__WHAT TO WORK ON__. Where a line holds the word "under", copy it from the records.

Entries taken from a collection
"""
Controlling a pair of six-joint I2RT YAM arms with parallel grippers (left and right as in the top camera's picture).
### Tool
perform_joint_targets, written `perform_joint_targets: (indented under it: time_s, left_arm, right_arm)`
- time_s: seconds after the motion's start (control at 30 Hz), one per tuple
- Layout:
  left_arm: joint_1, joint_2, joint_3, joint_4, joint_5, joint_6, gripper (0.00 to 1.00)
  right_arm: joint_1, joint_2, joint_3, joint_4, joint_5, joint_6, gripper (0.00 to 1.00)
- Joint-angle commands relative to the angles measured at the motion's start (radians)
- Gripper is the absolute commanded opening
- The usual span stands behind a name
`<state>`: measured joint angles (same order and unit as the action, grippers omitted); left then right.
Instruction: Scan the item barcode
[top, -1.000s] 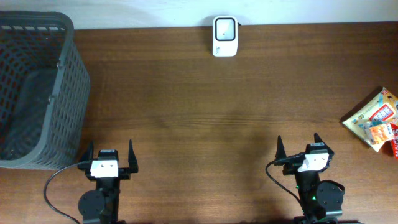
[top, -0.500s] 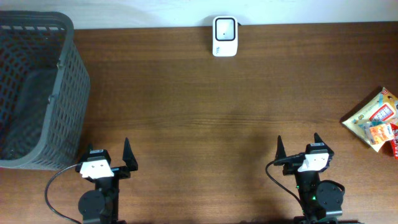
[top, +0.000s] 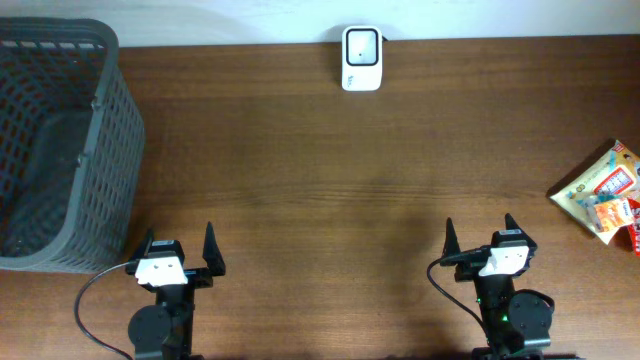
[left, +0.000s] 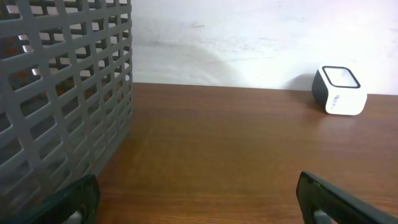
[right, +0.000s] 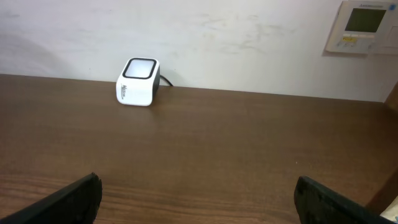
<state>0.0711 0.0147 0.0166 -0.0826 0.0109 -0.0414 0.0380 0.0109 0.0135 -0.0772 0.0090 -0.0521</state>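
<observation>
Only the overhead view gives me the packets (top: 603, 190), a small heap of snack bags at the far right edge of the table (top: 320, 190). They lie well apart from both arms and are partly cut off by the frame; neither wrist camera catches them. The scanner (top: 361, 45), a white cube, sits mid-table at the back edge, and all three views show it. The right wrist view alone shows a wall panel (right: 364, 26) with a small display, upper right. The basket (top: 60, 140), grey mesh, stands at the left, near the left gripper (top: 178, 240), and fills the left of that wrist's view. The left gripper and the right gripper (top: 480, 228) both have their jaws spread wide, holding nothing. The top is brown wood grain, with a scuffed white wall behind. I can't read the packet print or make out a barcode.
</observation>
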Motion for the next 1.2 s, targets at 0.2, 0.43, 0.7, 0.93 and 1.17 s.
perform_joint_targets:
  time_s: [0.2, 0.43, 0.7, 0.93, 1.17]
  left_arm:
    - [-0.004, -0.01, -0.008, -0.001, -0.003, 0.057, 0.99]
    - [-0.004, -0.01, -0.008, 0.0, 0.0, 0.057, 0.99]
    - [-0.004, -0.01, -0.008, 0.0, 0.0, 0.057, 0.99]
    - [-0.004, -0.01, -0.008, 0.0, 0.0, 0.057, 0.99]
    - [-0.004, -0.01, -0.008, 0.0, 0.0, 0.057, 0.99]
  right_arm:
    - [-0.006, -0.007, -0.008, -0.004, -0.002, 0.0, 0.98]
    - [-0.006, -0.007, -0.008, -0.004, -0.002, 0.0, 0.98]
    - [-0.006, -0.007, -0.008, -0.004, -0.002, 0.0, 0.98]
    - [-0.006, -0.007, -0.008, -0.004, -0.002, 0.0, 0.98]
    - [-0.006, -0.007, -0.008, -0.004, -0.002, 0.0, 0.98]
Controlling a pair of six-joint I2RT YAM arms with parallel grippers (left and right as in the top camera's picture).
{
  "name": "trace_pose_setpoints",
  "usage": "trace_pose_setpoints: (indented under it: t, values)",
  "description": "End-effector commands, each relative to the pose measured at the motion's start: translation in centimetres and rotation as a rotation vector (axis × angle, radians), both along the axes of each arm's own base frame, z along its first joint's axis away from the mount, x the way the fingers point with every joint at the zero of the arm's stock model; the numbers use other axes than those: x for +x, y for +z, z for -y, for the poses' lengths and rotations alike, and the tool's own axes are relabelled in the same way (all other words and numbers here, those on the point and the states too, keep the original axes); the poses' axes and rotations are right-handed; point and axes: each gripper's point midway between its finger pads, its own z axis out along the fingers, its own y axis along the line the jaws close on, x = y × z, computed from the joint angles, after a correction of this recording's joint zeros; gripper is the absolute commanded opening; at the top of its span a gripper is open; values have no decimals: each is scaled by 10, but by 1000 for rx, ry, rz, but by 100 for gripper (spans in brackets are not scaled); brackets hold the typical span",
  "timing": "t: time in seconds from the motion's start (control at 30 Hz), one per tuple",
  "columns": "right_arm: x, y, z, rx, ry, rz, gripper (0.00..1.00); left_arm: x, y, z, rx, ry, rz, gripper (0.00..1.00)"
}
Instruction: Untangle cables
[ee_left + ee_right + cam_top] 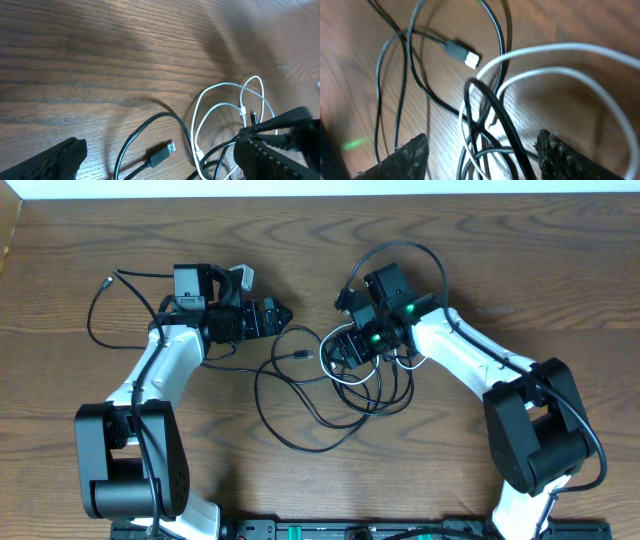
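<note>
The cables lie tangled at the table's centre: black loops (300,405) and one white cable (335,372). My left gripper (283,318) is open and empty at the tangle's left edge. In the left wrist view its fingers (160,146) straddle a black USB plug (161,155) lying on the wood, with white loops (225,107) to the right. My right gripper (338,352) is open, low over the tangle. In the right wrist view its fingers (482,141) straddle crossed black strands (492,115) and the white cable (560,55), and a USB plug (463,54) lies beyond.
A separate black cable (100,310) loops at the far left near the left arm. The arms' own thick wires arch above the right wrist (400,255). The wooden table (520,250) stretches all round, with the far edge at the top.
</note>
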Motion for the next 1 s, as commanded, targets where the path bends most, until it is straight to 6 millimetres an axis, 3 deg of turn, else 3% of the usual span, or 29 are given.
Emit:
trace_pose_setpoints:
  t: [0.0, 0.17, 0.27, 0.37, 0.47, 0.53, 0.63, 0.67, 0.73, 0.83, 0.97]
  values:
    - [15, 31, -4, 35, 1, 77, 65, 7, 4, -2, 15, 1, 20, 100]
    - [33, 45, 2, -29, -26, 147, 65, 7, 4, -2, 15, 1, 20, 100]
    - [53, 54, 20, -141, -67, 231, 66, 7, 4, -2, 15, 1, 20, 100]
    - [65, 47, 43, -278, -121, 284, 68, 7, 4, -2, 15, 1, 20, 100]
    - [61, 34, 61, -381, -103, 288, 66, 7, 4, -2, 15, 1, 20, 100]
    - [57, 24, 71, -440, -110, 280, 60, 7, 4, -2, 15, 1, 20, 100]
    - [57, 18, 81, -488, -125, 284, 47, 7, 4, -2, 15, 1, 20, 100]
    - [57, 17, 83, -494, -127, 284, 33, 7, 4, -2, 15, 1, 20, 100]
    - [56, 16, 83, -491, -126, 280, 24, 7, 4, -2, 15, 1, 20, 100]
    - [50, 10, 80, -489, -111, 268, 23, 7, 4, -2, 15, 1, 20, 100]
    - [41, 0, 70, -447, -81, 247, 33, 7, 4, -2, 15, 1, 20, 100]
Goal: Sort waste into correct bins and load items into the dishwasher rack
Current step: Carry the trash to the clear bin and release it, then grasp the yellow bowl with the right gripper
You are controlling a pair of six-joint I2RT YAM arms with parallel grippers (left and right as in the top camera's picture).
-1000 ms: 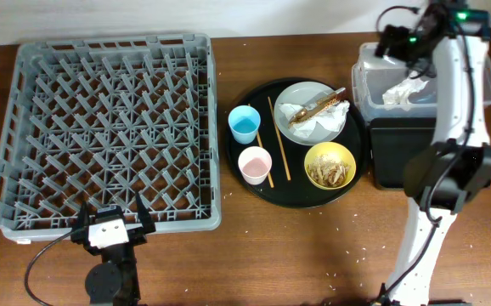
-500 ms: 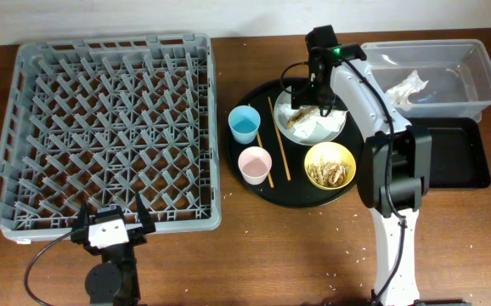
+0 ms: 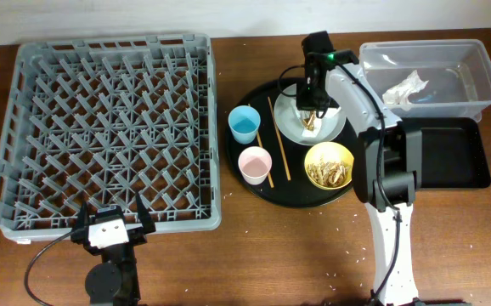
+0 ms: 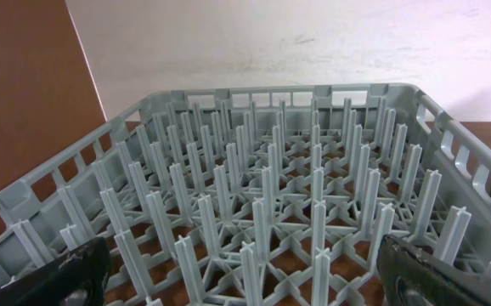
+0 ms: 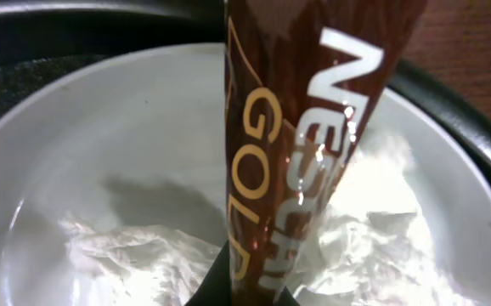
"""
__OUTPUT FOR THIS EXERCISE__.
perform_joint_targets, written `perform_joint_targets: (indented under it: time_s, left_arm, right_arm)`
  "usage": "trace_pose_setpoints: (indented under it: t, values)",

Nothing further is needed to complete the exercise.